You will note that this proposition has been a commonly accepted proposition well before this thread (in fact, it was an axiom of the thread under review). I'm not going to respond to Andrew Hart's critique since I think that criticism is
somewhat right (for instance, there may have been factors such as question quality and relative team strength that biased the results one way or another; for another, H2H was transformed to "H2H differential" if the teams had played multiple times such that there would be an actual H2H-based tiebreaker if H2H was split evenly between the teams). I don't feel that it's right "enough" to totally invalidate the collected data.

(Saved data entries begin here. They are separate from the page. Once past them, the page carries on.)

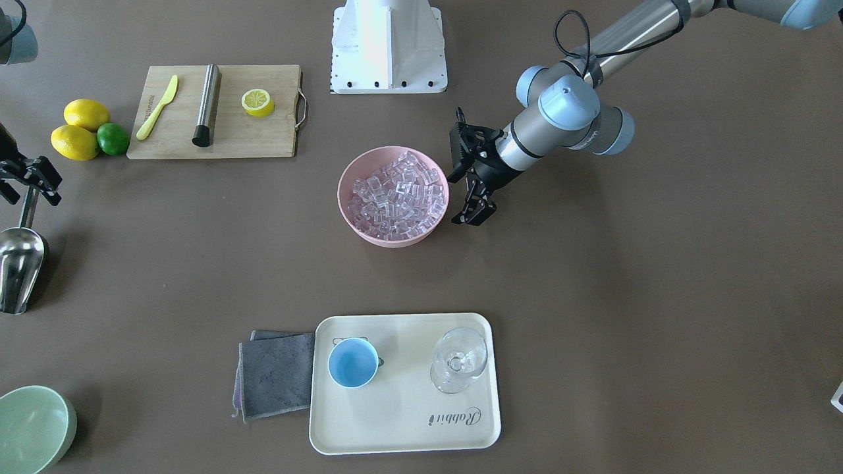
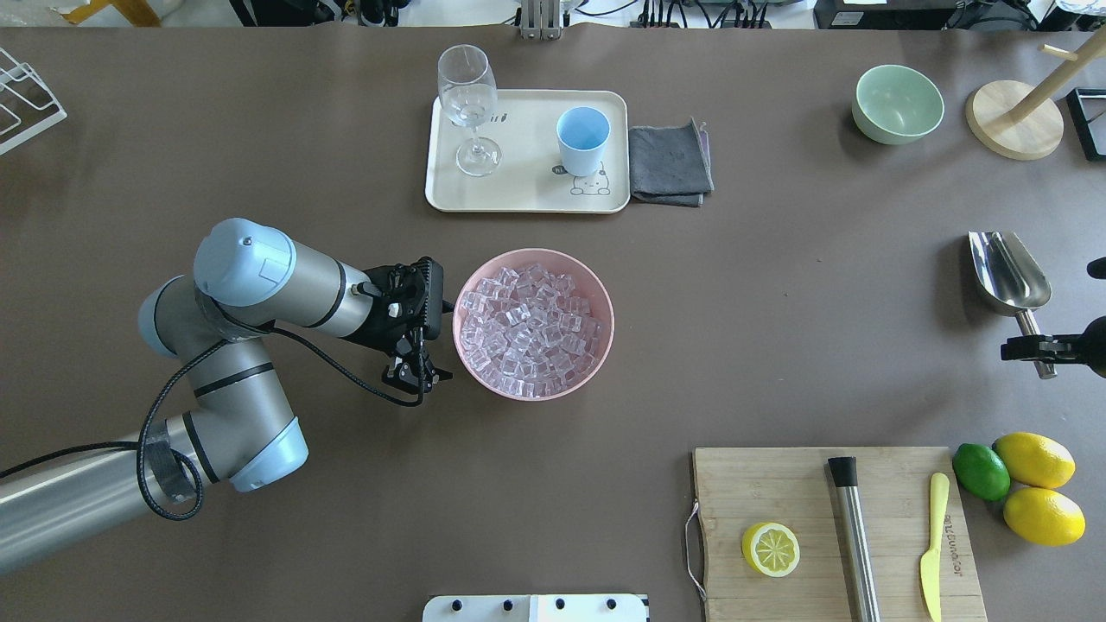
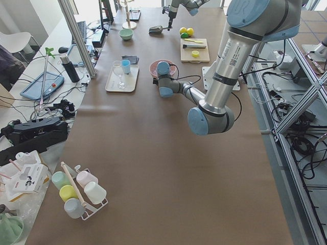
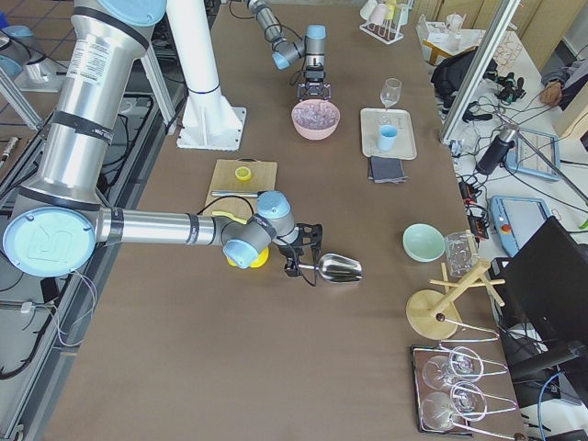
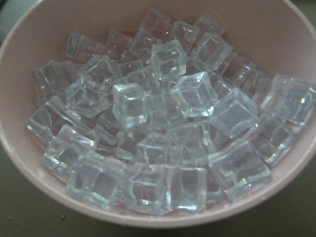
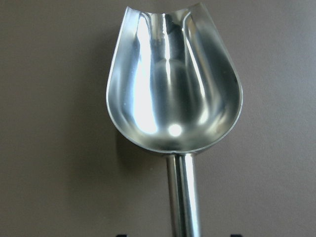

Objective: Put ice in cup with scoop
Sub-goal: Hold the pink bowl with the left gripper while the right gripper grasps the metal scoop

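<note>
The ice [image 2: 531, 328] fills a pink bowl [image 2: 605, 294] at mid-table and fills the left wrist view [image 5: 158, 113]. My left gripper [image 2: 421, 354] is open and empty right beside the bowl's rim, on the robot's left of it [image 1: 466, 196]. The steel scoop [image 2: 1007, 272] lies flat and empty on the table at the robot's far right [image 6: 173, 89]. My right gripper [image 2: 1032, 348] is open, with its fingers either side of the scoop's handle end [image 1: 27, 187]. The light-blue cup [image 2: 581, 138] stands empty on a cream tray [image 2: 518, 186].
A stemmed glass [image 2: 468, 104] shares the tray, with a grey cloth [image 2: 670, 164] beside it. A pale green bowl [image 2: 897, 104] and a wooden stand [image 2: 1015, 130] are far right. A cutting board [image 2: 778, 484] holds a lemon half, a steel cylinder and a yellow knife; lemons and a lime [image 2: 981, 471] lie beside it.
</note>
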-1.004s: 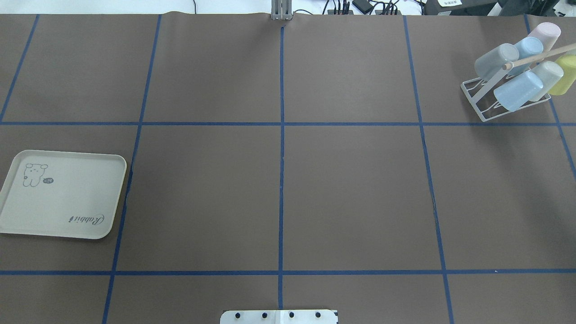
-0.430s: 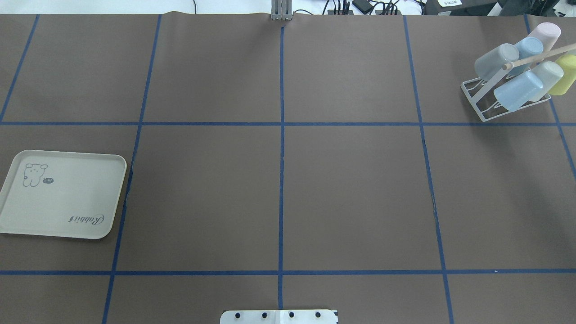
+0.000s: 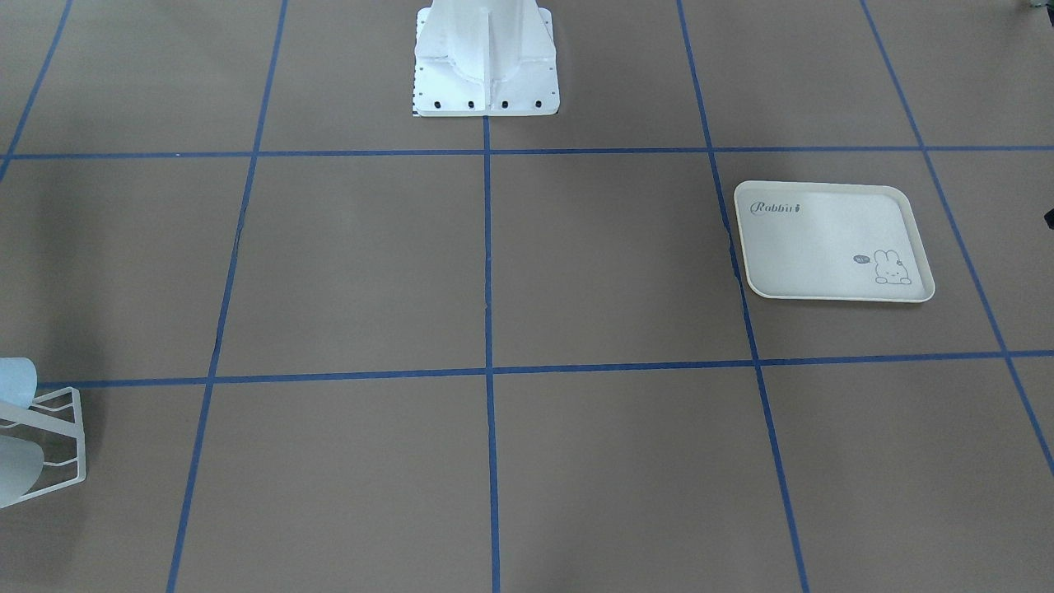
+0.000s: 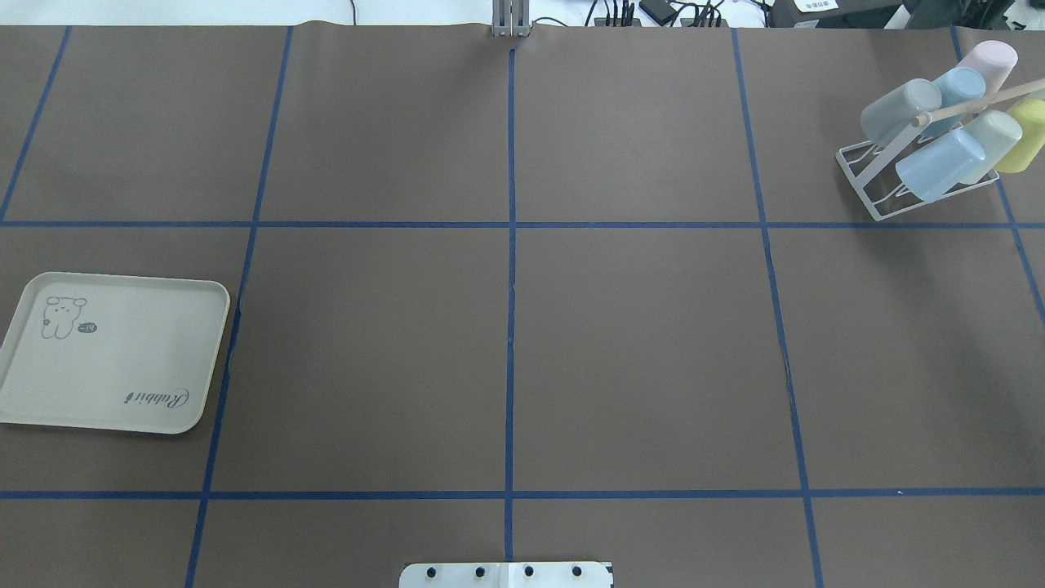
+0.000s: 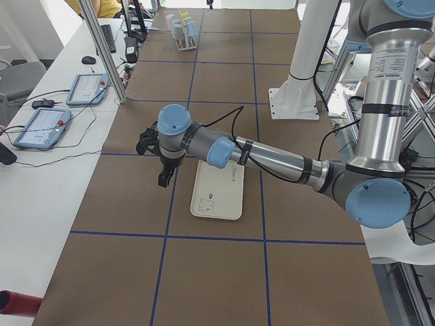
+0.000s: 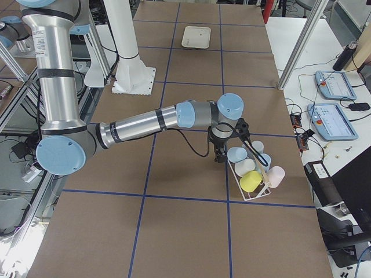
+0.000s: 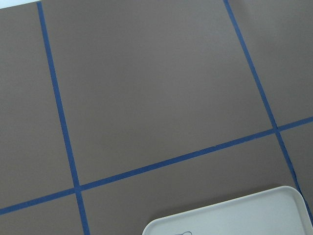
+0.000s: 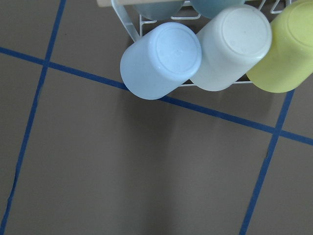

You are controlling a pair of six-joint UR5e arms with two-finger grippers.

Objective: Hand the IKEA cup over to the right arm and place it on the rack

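Note:
The white wire rack (image 4: 886, 157) stands at the table's far right and holds several pastel IKEA cups (image 4: 939, 163), mouths down on its pegs. The right wrist view looks down on a light blue cup (image 8: 161, 61), a white cup (image 8: 234, 46) and a yellow cup (image 8: 288, 49) on it. My right gripper (image 6: 223, 152) shows only in the exterior right view, close beside the rack (image 6: 236, 179). My left gripper (image 5: 155, 157) shows only in the exterior left view, above the table beside the tray (image 5: 219, 190). I cannot tell whether either is open or shut.
The cream rabbit-print tray (image 4: 114, 351) lies at the left with nothing on it; its corner shows in the left wrist view (image 7: 230, 218). The robot's white base (image 3: 486, 66) stands at the near middle edge. Blue tape lines grid the brown table.

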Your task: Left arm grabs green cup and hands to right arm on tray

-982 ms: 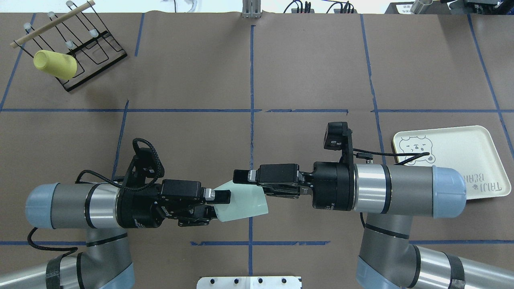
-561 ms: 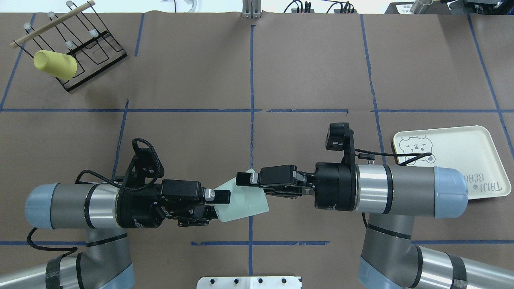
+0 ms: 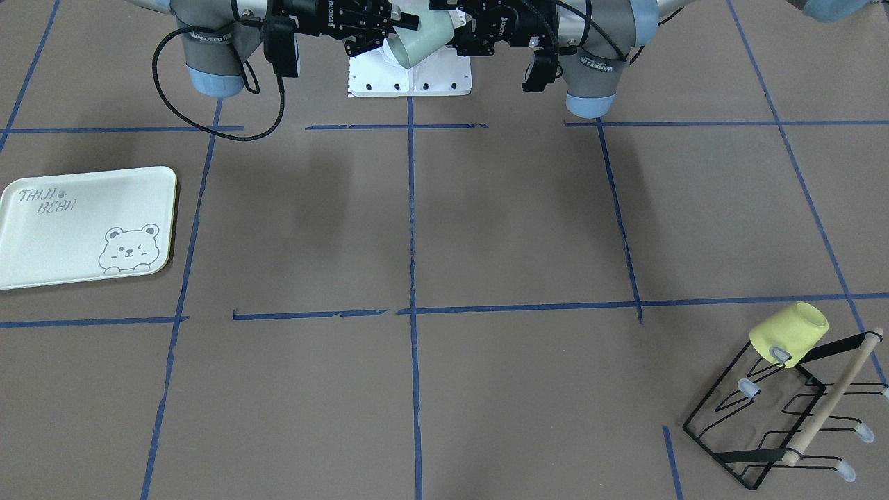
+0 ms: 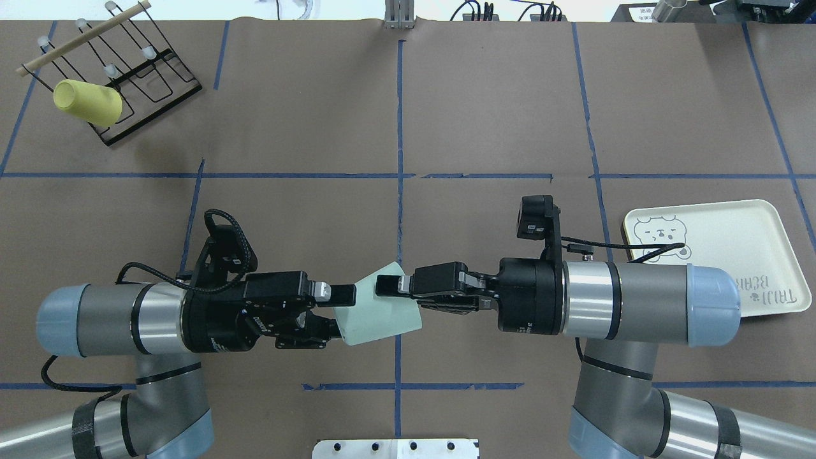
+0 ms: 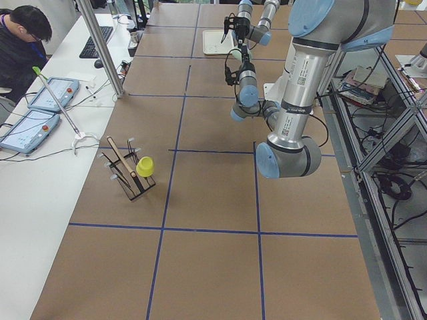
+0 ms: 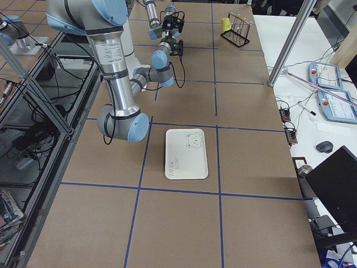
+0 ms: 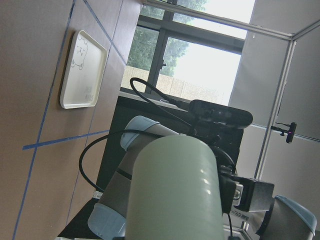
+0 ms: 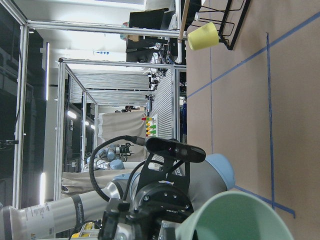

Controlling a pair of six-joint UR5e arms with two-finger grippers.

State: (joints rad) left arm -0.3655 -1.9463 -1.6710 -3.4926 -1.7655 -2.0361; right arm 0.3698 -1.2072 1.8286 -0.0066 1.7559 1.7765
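The left arm's black two-finger gripper clamps the base of the small pale mint-green plastic cup, held sideways above the middle of the brown table, well left of the pale cream rectangular tray. The right arm's black two-finger gripper reaches the cup's rim; I cannot tell whether it grips.

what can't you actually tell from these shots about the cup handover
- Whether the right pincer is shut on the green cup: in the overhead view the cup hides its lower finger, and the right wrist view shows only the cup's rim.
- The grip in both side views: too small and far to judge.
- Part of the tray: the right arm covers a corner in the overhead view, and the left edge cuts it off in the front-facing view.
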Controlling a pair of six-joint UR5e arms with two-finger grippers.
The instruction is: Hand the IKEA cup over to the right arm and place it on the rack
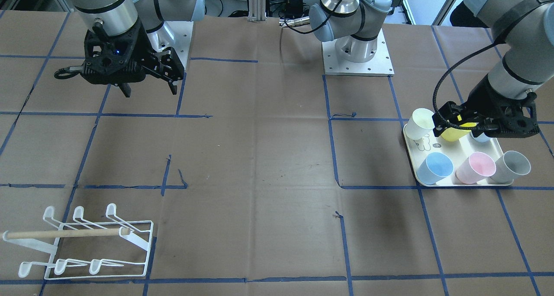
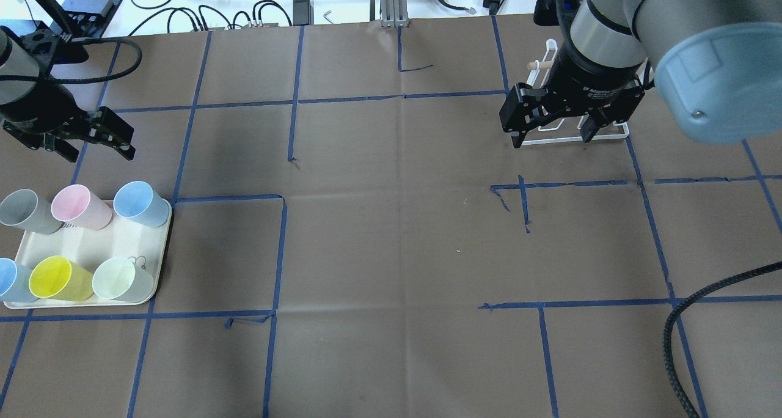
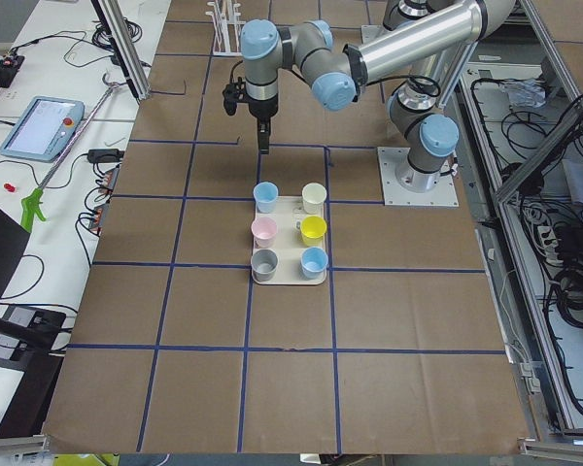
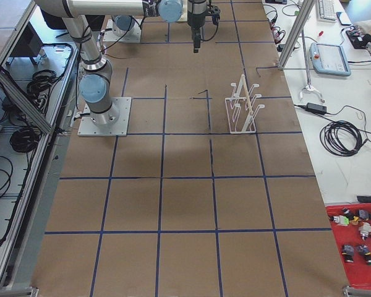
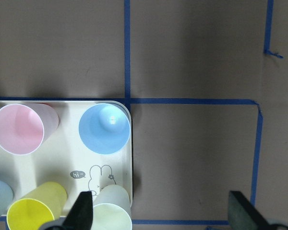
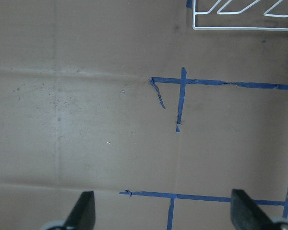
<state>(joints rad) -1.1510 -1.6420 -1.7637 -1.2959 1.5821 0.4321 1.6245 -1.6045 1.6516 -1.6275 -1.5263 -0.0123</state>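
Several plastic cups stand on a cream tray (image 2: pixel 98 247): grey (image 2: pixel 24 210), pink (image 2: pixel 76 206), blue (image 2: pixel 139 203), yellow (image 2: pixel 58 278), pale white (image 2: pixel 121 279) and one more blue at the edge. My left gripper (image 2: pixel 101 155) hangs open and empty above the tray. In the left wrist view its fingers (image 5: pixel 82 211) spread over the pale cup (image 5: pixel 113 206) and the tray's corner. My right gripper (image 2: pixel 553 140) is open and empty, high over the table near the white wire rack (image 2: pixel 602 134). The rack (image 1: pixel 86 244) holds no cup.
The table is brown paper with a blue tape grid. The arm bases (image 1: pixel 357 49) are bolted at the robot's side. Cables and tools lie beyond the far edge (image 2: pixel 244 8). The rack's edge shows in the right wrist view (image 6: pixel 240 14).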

If I understand your twist on the critique, however, you are arguing that a "regular" repeat match in a tournament between two teams of the exact same composition as the original match is subjectively different than a "tiebreaker" repeat match, which, furthermore, is subjectively different from a "finals" repeat match. I'm not sure what the subjective difference here is (we used all three types, IIRC). Question quality/difficulty? Should be the same. Distribution? I'd hope that "whether or not that third arts tossup is opera or architecture" would be unbiased as to regular vs. tiebreaker matches. Pressure? I haven't seen any objective or subjective evidence that teams play differently in tiebreaker matches compared to other matches.
Also, I don't understand what you mean by PPG being hegemonic. That shouldn't have any bearing on your (or anyone else's) ability to find a sufficiently large set of games that fit your preconceived notions of what games would be valid samples to collect to answer the question, "what statistical tiebreaker best predicts the results of a hypothetical tiebreaker?". That thread tested two common sense hypotheses - the "Andrew Hart common sense hypothesis" (PPB) and the "JR Barry common sense hypothesis" (H2H) - and found that the data didn't support JR Barry's common sense.
Second, the outcome in this case is a binary prediction: was the tiebreaker in question was "right" or "wrong" about the outcome of the repeat match? If, as I suspect, a linear probability model was used, than in some sense that is required to be incorrect by construction. At the very least we'd need corrected standard errors around the percentage-correct estimates. Since the inputs have a lot of variance empirically, it would be far better would to use probit or logit. (Were the PPG and PPB tiebreakers specified as binary or continuous variables in that procedure, ie "Team A has higher PPG" or "Team A's PPG - Team B's PPG" or some variation thereof?)
Marshall, I've already copped to using the wrong statistical test in
this thread and re-analyzed the data using what I believe to be the correct test. The second test used a 2x2 matrix of outcomes (e.g. H2H better won/PPG better won, H2H better lost/PPG better won, H2H better won/PPG better lost, H2H better lost/PPG better lost). I did not make any corrections for the number of tests that were done but a one-tailed McNemar's test between PPB and H2H is still significant at the 5% level even using Bonferroni corrections.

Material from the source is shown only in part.